Excerpts from a dataset:
•••••

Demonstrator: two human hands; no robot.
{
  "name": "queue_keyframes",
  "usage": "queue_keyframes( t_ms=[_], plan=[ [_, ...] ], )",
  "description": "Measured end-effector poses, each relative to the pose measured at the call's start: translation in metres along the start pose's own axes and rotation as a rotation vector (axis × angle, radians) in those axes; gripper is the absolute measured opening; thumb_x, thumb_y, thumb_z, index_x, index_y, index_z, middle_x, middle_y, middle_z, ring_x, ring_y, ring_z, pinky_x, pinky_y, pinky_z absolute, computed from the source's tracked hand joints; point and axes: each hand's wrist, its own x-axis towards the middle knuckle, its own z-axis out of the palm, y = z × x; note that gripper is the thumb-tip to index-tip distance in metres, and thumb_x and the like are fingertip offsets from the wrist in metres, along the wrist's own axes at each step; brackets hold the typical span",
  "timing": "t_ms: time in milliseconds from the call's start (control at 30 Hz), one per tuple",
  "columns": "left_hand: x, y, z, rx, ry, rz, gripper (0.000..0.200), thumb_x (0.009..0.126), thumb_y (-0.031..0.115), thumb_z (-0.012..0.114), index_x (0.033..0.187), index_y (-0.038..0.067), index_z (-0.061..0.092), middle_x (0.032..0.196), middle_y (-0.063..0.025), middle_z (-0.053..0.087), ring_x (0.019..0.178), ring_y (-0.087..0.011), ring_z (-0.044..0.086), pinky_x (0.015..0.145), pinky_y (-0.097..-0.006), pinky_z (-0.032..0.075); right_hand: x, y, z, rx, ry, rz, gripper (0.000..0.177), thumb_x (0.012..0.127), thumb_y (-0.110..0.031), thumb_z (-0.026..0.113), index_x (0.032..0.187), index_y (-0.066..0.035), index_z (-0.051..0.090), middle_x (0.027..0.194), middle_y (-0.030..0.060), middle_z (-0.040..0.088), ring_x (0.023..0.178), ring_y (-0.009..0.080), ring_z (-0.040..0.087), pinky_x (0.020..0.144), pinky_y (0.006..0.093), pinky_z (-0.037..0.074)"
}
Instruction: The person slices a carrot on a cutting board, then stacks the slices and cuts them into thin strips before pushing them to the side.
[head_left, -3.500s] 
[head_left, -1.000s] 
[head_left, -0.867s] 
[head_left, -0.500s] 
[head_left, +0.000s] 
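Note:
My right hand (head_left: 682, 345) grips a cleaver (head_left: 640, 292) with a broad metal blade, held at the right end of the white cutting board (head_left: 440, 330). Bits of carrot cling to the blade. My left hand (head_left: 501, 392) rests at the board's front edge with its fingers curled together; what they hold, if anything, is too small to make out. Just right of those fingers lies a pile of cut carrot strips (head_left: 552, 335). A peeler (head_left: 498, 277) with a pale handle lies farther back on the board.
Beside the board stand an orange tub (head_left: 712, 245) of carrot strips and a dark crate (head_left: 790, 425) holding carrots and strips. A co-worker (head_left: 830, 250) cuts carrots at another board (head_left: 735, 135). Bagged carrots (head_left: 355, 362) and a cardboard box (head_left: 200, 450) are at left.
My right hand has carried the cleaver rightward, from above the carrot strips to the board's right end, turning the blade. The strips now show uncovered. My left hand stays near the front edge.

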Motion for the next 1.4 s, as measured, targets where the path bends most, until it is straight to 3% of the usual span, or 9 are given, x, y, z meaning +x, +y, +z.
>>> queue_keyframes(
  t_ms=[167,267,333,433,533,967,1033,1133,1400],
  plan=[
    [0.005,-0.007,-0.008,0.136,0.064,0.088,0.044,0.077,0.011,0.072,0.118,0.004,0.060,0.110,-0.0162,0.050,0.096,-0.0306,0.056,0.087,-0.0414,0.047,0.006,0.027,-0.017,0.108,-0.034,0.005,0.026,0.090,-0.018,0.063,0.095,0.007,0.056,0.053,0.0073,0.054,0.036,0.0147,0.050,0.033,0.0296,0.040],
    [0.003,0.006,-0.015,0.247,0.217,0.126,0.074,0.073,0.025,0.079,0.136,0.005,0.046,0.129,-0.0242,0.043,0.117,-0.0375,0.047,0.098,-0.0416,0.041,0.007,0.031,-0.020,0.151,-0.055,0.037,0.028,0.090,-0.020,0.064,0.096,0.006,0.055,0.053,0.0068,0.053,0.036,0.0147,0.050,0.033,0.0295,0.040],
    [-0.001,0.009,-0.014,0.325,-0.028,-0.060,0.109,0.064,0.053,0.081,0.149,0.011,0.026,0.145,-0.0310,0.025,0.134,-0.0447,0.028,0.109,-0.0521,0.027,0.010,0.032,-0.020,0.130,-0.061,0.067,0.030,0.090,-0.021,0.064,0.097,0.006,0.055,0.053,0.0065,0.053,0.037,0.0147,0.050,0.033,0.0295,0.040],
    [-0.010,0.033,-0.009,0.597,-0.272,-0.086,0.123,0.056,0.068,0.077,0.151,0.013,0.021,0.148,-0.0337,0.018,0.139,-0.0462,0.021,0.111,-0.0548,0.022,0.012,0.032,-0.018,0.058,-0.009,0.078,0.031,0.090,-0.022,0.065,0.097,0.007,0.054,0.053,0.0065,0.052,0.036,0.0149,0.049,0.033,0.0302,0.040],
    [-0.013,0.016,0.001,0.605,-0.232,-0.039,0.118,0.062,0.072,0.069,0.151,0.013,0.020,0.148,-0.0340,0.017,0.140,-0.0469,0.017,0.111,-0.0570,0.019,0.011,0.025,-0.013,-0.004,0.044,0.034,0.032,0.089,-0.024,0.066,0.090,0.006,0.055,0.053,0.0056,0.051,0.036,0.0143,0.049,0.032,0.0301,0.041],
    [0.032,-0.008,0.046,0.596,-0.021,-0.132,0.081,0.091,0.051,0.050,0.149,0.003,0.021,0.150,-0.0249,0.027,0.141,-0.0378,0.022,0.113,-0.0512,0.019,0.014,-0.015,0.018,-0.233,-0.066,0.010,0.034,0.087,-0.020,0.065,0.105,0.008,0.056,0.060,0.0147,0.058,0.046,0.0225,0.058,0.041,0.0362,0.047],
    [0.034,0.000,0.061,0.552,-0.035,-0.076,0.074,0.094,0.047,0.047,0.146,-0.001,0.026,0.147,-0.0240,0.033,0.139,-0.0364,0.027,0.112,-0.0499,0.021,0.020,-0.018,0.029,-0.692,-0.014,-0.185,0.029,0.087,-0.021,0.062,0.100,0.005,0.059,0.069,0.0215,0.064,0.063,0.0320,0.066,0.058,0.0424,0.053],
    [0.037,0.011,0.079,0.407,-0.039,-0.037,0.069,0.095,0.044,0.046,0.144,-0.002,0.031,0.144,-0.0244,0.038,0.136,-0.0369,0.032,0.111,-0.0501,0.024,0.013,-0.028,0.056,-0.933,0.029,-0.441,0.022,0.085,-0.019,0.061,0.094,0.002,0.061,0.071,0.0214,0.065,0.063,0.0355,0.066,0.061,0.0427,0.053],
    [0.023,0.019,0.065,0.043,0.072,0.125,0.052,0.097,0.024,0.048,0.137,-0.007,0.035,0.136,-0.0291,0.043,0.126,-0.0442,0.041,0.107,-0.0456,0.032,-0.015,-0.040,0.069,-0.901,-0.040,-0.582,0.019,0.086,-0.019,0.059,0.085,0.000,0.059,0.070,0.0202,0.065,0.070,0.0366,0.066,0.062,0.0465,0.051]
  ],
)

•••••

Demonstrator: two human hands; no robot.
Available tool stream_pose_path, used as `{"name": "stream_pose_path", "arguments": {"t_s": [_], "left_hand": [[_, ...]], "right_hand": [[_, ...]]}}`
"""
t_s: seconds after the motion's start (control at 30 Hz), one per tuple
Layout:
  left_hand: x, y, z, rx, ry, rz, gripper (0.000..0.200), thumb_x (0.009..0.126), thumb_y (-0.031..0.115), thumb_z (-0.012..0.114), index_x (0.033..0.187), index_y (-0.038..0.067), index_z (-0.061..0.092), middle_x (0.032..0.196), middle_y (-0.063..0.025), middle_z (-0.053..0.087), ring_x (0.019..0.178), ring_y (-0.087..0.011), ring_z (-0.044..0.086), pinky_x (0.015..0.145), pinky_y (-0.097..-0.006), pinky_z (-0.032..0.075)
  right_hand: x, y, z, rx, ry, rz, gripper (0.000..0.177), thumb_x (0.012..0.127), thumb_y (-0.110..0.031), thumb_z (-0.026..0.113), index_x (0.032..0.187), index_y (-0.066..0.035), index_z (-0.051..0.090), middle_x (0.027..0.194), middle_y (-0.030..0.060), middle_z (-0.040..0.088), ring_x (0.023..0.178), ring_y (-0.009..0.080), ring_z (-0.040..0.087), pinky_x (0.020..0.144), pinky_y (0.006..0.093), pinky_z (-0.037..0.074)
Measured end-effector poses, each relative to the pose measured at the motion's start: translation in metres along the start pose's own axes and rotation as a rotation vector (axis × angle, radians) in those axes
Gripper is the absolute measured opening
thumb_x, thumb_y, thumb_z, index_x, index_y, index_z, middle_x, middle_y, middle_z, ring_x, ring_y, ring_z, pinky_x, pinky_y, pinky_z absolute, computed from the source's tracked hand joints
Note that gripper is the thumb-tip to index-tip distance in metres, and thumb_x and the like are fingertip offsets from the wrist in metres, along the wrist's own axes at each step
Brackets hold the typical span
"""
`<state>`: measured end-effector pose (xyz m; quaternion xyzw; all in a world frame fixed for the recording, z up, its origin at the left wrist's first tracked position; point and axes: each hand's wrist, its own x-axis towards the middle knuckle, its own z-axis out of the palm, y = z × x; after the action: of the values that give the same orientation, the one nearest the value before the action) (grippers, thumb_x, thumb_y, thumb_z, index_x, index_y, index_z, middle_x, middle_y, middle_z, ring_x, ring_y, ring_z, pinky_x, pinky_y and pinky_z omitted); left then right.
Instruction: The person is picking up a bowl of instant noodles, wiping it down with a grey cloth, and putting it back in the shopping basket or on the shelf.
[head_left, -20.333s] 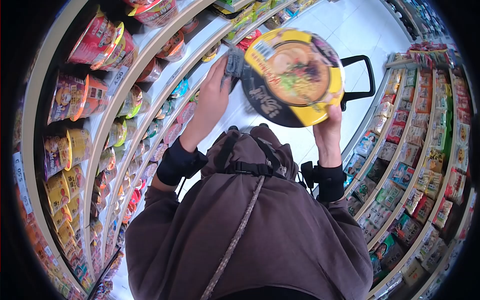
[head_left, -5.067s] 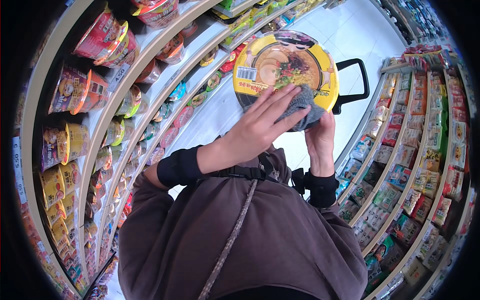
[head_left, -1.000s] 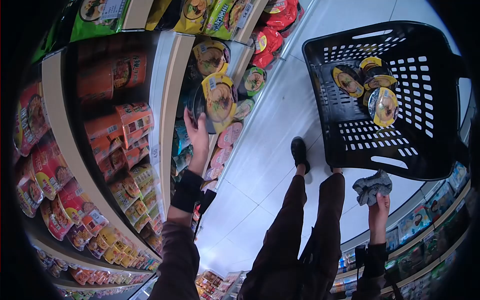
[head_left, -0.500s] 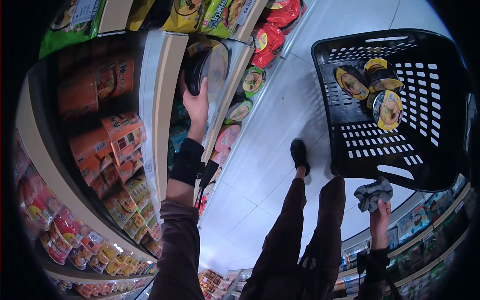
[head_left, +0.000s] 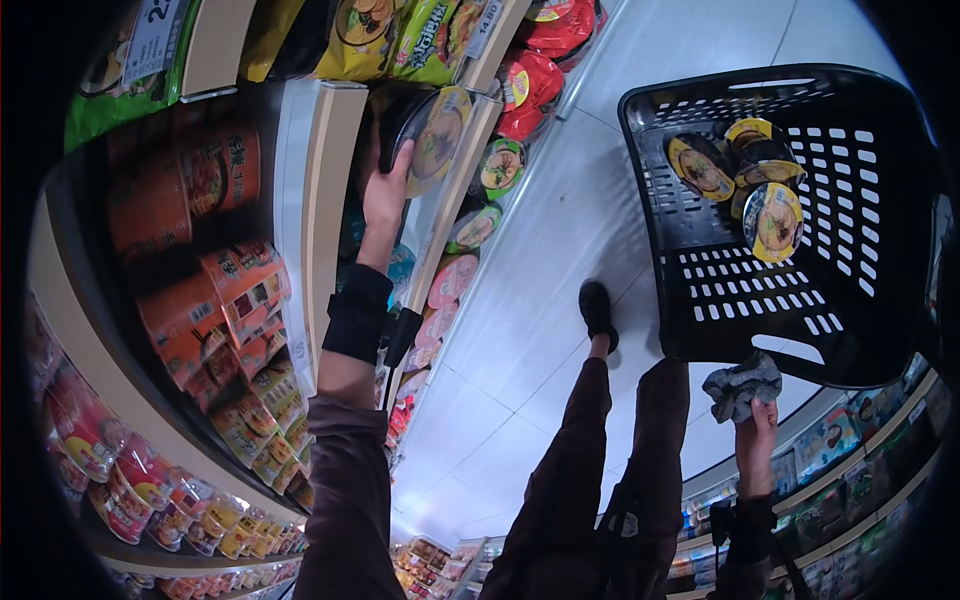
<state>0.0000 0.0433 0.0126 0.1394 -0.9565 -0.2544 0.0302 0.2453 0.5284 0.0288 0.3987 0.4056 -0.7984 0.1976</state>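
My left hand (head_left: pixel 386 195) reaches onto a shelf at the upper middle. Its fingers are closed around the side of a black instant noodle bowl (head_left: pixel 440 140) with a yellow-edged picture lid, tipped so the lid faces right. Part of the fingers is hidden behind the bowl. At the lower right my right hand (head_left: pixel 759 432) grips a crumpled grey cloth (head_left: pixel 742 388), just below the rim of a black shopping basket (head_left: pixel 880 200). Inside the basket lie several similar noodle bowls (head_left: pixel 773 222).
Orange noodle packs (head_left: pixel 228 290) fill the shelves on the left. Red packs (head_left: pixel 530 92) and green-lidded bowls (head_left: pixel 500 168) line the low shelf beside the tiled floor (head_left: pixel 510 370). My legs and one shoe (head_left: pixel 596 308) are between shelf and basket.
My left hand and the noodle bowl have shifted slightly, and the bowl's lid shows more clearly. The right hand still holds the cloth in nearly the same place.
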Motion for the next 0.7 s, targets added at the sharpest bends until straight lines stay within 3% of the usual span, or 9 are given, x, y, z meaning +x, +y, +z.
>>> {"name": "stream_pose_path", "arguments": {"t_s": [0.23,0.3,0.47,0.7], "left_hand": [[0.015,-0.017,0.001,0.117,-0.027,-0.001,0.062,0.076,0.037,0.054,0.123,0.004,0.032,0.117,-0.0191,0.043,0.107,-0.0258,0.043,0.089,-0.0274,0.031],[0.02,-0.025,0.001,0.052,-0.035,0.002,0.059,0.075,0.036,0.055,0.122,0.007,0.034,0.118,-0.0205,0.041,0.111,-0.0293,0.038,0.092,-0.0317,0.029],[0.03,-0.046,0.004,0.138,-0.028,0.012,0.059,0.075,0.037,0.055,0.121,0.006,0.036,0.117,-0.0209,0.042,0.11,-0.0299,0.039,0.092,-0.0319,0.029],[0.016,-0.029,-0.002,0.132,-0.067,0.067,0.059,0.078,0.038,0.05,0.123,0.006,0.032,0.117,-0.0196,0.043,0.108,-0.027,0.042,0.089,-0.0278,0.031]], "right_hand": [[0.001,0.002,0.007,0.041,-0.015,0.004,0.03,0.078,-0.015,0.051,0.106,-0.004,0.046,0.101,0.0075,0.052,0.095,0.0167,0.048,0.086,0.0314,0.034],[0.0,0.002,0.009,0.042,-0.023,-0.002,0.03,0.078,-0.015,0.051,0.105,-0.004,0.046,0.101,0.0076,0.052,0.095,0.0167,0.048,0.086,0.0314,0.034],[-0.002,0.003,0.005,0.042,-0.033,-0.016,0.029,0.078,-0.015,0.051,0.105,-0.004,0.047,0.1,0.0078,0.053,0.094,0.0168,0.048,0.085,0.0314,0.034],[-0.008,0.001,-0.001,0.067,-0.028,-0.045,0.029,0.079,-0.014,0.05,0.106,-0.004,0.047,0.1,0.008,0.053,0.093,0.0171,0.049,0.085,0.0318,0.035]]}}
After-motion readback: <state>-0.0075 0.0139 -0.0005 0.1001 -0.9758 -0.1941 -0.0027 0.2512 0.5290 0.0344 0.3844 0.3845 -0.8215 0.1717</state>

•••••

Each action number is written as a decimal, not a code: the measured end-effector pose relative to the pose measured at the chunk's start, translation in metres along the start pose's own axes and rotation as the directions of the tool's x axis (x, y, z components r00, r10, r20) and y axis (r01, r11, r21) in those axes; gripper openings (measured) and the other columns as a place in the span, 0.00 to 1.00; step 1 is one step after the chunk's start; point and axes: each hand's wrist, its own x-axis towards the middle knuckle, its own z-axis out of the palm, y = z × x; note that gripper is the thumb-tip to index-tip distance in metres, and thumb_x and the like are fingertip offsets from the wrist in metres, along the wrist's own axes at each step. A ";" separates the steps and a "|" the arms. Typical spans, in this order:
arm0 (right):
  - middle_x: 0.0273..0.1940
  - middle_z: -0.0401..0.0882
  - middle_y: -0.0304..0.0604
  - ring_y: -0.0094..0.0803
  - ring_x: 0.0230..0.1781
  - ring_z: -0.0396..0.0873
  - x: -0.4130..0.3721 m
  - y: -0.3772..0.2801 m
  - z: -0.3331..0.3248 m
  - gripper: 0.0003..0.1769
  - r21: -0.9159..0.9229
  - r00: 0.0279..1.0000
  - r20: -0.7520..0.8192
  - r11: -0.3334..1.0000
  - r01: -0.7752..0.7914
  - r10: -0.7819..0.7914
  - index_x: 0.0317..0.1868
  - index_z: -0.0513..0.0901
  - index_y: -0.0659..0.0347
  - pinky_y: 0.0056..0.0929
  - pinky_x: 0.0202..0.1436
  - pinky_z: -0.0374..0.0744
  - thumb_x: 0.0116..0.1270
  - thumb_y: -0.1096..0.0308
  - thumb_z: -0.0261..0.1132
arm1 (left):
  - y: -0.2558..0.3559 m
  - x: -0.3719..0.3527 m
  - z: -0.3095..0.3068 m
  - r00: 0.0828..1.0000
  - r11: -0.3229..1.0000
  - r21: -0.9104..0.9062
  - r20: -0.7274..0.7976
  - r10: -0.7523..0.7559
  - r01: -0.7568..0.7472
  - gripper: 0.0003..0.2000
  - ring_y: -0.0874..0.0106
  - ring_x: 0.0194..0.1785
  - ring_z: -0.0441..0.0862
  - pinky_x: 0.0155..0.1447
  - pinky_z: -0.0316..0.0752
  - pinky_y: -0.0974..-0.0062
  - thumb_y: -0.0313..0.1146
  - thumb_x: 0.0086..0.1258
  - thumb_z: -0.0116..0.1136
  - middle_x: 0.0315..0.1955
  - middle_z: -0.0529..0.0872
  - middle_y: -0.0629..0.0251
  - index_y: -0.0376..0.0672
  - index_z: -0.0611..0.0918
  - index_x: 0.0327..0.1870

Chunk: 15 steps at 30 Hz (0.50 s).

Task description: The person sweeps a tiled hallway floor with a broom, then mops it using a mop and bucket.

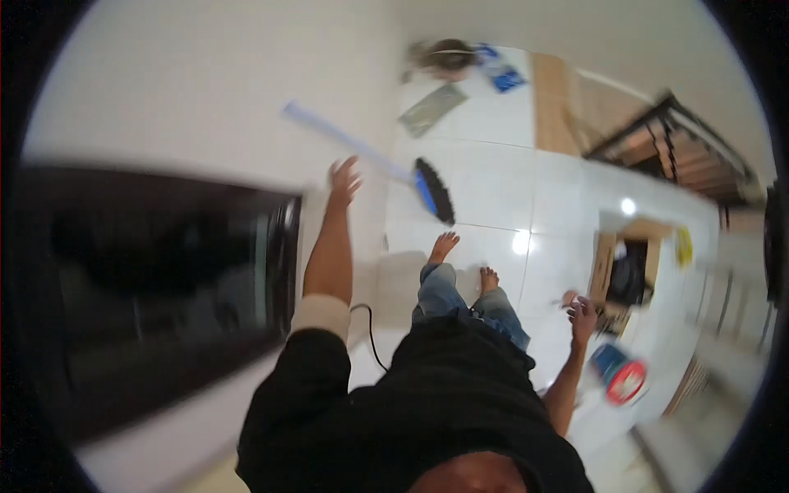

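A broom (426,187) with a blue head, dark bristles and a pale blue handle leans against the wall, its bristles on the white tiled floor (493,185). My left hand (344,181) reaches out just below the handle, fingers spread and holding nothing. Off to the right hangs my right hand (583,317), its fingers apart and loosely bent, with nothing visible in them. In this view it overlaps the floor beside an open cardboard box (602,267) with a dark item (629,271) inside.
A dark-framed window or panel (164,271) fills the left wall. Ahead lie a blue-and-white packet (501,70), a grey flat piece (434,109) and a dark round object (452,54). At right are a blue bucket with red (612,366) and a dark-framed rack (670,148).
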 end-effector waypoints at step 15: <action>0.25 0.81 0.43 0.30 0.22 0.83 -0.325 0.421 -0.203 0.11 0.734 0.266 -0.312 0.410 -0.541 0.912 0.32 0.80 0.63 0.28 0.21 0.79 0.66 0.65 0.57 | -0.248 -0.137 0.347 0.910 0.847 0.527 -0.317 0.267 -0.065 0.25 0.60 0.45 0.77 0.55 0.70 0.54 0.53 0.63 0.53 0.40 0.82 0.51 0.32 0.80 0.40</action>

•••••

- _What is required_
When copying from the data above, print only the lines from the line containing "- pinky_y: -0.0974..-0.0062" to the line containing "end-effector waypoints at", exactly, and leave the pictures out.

- _Response_
  - pinky_y: -0.0974..-0.0062
  - thumb_y: -0.0313..0.1146
  - thumb_x: 0.0086..0.1258
  - thumb_z: -0.0116..0.1136
  - middle_x: 0.0315..0.1955
  - middle_z: -0.0529..0.0872
  - middle_y: -0.0629..0.0251
  - index_y: -0.0376..0.0672
  - index_z: -0.0611..0.0918
  - index_x: 0.0327..0.1870

Chunk: 15 steps at 30 Hz (0.50 s).

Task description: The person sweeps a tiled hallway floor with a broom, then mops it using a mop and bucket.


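A broom (426,187) with a blue head, dark bristles and a pale blue handle leans against the wall, its bristles on the white tiled floor (493,185). My left hand (344,181) reaches out just below the handle, fingers spread and holding nothing. Off to the right hangs my right hand (583,317), its fingers apart and loosely bent, with nothing visible in them. In this view it overlaps the floor beside an open cardboard box (602,267) with a dark item (629,271) inside.
A dark-framed window or panel (164,271) fills the left wall. Ahead lie a blue-and-white packet (501,70), a grey flat piece (434,109) and a dark round object (452,54). At right are a blue bucket with red (612,366) and a dark-framed rack (670,148).
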 end-effector waypoints at step 15: <action>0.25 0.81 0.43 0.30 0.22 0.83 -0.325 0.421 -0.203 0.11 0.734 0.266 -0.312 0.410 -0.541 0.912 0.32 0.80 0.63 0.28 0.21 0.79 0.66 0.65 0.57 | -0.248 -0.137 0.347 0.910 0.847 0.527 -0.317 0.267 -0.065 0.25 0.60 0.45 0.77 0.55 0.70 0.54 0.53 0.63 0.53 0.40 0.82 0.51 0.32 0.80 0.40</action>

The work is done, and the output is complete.